19 October 2013

How far are we from 'In Cloud We Trust?'

Latest surveys indicate a growing number of enterprises are getting more comfortable with the idea of the cloud. Here is a sample of the feedback.


At first blush, it appears that the degree of trust that enterprises place in the cloud depends on whom you talk to.

Gartner in August, 2013, reported that cloud technologies and services were still a relatively small part of overall IT spending, with only 38 percent of all organizations in a Gartner survey indicating that they were actively using cloud services. The same survey also showed that 80 percent of organizations said that they intended to use cloud services in twelve months. Conversely, there are industry watchers who feel that cloud is slowly winning the “trust” war already, with a growing number of enterprises achieving a comfort level with cloud.

This is what seems to be evident:
  • Cloud has established itself as an IT infrastructure strategy in most enterprises, whether enterprises are actively pursuing it or whether they have it penciled in on a future roadmap;
  • Public cloud offerings continue to invite enterprise skepticism with their widely-publicized failures AWS outage; Azure Cloud disruption; Google Drive outage.
  • Organizations want control over the cloud if they are going to adopt it as part of their IT infrastructure; and
  • Models of cloud deployment continue to evolve.

CompTIA, a non-profit information technology industry consortium, reported in September, 2013, on research it had conducted on cloud models and adoption strategies in enterprises:

“Once companies hit a stage where they are using cloud systems as a standard part of IT architecture, they weigh the pros and cons of various providers and models and continually shift to achieve the optimal mix,” said Seth Robinson, CompTIA director, technology analysis and market research. “A healthy percentage of companies are moving from one public cloud provider to another, moving from a public cloud provider to their own private cloud, or moving applications back on-premise.”

CompTIA discovered several other interesting cloud trends from its research:
  • Enterprises are continuing to switch from one public cloud services provider to another, based upon new advantages that they see in security, costs, features, open standards, outages and customer service: and
  • Many enterprises are moving applications that they initially deployed in public clouds back in-house, feeling that their security will be stronger.
  • I want to add several more points that I hear when I talk with corporate CIOs:
  • Almost everyone, regardless of size, wants their own private cloud;
  • The strategy for most going forward, is a vision of a hybrid cloud infrastructure where there will be niches for public clouds, but where the overall cloud architecture will still be controlled by the enterprise.

 

What does this collectively tell us about the “trust” level in the cloud?

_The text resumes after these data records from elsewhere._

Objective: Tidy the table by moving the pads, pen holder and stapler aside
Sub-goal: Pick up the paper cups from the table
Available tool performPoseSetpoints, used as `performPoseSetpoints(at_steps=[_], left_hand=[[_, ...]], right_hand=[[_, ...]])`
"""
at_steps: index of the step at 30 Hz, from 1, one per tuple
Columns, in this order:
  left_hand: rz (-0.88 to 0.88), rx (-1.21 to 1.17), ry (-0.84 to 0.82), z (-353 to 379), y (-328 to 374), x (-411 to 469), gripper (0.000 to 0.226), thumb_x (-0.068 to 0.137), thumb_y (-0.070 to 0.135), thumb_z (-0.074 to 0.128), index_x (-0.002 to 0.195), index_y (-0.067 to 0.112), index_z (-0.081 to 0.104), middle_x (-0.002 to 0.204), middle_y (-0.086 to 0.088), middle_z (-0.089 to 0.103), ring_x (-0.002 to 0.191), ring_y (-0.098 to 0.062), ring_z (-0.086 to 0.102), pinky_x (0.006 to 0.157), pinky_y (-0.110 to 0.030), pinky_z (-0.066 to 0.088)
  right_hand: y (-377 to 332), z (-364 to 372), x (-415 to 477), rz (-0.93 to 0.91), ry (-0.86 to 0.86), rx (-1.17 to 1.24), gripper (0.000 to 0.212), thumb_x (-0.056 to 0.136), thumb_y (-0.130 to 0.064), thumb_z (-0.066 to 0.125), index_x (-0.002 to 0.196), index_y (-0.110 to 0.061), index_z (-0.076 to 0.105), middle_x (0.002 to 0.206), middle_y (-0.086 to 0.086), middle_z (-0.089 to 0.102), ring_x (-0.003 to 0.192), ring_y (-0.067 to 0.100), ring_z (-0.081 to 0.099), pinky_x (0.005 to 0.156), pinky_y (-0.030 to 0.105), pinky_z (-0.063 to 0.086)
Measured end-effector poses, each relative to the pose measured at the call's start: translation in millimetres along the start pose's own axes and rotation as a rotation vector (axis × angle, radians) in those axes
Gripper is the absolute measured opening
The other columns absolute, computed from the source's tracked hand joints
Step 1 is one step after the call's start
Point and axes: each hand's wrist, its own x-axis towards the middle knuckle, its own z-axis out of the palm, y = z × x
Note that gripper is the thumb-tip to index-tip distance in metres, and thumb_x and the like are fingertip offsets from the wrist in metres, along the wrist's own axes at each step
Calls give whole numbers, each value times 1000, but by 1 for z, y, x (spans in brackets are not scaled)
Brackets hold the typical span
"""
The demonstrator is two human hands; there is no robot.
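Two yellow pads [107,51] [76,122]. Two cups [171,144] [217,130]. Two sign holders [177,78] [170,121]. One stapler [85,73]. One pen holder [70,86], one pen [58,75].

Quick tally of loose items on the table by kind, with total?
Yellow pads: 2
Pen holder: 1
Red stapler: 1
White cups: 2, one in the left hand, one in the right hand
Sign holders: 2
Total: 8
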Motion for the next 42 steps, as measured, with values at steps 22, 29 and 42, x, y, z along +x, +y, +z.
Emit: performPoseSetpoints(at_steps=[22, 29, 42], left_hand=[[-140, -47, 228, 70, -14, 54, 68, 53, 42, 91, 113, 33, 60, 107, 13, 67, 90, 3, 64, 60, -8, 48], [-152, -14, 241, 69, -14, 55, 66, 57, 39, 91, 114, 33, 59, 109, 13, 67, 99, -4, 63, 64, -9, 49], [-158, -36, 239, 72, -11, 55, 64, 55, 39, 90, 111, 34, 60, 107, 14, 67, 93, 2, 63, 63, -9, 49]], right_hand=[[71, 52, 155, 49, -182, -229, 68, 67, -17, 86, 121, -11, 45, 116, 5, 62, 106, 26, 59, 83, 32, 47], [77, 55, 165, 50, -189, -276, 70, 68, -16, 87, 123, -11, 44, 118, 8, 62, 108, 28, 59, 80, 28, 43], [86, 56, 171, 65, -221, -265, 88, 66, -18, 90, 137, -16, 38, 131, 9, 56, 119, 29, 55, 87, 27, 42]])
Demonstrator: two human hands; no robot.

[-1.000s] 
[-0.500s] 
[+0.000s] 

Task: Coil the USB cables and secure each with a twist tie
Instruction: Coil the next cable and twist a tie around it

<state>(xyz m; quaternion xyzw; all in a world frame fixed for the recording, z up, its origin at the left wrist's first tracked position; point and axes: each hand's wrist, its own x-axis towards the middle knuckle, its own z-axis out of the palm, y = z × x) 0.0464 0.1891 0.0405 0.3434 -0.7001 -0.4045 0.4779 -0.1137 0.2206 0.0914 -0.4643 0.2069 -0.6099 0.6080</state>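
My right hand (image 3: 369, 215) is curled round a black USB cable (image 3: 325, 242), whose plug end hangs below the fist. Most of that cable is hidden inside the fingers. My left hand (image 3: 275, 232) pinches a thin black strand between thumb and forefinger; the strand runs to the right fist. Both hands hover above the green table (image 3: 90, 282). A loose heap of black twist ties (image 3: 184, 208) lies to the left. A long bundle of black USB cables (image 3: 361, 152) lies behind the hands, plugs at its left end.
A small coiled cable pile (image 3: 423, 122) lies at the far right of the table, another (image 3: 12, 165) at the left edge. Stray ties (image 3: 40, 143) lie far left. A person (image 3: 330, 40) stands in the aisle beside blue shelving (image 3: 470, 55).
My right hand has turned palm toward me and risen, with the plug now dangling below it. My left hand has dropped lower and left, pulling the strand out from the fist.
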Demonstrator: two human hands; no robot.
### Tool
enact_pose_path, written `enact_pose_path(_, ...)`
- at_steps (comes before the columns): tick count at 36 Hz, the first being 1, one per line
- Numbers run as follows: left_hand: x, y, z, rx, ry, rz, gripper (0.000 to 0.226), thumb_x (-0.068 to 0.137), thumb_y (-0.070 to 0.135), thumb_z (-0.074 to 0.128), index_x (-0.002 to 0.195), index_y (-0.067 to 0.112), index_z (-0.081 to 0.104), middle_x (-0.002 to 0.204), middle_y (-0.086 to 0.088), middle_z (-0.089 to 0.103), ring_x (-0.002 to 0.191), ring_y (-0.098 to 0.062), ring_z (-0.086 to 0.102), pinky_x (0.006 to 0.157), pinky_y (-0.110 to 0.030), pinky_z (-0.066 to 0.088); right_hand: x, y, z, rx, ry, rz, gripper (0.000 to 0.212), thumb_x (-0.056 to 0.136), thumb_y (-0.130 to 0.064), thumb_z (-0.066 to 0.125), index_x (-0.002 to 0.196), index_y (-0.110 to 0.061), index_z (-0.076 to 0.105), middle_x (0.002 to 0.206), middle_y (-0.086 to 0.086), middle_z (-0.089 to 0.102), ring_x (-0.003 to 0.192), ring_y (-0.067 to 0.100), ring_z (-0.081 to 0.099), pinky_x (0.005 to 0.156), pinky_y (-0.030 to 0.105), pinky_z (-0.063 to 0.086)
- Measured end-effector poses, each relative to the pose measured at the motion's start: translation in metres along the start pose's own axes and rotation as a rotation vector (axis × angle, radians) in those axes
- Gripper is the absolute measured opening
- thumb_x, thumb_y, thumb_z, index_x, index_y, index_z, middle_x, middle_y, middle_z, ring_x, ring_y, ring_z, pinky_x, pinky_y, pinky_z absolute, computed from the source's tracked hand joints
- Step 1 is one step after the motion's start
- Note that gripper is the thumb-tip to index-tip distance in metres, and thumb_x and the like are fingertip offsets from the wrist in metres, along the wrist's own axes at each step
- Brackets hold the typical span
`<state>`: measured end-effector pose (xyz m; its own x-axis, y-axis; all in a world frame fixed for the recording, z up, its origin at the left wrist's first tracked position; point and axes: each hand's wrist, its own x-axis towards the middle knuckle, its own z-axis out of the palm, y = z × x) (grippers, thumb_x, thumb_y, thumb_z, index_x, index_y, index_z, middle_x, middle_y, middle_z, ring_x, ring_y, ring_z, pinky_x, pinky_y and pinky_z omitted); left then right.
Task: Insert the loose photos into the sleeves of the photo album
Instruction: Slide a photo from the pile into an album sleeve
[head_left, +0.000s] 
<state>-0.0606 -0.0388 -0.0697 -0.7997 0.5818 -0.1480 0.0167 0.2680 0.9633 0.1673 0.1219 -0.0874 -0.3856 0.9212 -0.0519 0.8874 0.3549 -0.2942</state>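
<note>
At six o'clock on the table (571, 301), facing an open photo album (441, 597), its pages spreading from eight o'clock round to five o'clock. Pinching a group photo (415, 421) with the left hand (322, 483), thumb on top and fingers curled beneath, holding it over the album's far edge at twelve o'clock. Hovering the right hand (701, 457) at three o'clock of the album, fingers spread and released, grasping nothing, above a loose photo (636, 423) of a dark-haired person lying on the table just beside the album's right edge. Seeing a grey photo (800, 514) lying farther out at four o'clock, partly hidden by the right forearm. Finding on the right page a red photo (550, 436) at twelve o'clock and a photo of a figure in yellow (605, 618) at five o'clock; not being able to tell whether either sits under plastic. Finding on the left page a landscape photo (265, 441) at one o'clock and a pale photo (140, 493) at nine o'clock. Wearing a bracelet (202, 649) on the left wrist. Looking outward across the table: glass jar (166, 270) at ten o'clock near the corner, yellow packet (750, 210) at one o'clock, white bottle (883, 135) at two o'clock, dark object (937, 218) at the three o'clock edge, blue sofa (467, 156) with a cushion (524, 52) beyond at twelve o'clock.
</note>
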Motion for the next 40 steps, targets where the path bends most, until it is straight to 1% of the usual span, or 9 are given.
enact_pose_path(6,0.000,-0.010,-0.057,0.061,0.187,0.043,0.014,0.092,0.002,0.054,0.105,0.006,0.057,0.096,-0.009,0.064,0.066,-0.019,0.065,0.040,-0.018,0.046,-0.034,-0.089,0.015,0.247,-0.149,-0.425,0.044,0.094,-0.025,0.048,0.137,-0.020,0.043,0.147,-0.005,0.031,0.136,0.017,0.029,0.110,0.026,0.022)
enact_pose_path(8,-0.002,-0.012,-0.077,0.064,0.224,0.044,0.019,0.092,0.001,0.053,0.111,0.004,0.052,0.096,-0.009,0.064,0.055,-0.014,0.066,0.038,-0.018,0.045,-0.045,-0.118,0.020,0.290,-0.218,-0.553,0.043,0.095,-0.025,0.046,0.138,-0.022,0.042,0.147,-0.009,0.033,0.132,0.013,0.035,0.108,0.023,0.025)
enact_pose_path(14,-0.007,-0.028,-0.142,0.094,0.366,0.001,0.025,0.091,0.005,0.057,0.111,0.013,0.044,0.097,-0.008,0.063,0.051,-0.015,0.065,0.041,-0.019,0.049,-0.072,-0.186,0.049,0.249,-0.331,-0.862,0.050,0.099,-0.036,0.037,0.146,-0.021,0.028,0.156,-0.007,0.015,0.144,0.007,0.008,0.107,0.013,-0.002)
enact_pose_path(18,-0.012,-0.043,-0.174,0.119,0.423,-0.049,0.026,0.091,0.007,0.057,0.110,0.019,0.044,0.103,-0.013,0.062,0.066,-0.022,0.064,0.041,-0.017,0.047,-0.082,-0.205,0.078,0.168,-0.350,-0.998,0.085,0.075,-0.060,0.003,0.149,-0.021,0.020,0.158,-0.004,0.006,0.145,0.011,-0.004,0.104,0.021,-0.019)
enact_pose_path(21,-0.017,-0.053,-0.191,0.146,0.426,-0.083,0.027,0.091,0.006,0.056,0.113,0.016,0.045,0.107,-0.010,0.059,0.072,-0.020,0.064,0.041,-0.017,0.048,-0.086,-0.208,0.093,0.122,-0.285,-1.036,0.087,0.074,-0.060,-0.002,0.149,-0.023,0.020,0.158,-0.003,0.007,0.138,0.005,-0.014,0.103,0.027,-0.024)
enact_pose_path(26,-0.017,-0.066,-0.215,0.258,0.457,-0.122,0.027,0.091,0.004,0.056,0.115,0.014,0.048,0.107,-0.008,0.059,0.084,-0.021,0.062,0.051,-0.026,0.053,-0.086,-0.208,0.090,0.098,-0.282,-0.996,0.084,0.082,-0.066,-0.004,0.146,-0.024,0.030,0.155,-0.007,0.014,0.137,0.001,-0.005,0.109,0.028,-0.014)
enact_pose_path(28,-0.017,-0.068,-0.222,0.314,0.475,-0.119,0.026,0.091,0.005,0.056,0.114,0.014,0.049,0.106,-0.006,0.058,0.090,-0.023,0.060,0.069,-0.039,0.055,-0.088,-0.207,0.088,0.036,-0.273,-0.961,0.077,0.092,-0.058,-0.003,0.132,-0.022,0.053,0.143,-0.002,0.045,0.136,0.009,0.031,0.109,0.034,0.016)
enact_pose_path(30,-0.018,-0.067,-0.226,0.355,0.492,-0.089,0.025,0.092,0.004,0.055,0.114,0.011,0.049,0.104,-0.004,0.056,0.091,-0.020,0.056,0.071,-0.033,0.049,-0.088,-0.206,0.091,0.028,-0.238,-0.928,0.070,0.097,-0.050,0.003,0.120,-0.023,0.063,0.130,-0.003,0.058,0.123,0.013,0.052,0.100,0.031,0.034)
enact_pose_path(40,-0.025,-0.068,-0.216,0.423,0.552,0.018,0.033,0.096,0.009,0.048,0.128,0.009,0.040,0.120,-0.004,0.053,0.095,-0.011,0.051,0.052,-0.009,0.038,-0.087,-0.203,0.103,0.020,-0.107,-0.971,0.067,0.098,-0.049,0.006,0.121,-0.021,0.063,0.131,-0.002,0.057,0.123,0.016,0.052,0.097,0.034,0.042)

First, enterprises believe in cloud. Nearly everyone is including cloud application deployments in their plans and IT infrastructures—whether these deployments are public, private, or hybrid cloud. In short, there appears to be growing trust and belief in cloud-based technologies—and their ability to bring value to the enterprise.

Second, if we instead evaluate “trust” in the cloud by how enterprises regard public clouds, we are a still a long way from reaching a level of comfortable trust. In part, the trust lag could even be generational. I recently spoke with a CIO at a Fortune 50 company who told me that in his 30 years in IT with the company, he had never seen his mainframe go down! I know of no survey that has measured this, but I suppose it is theoretically possible that others not coming from this heritage might be more tolerant of glitches and outages.

Regardless, it should be clear by now to public cloud services providers that enterprises expect more robust service and governance than they are getting. There are still questions and concerns about how comprehensive many public cloud services providers’ service level agreements (SLAs) really are. Of all of the public cloud services providers I have spoken with over the past twelve months, I know of only one that states in writing to its customers that it will financially penalize itself (and compensate customers) if it fails to meet its SLAs.

The message to public cloud services providers is clear: they have to improve and aggressively guarantee SLA performance to meet enterprise expectations before some of the “trust barriers” that have formed can be removed.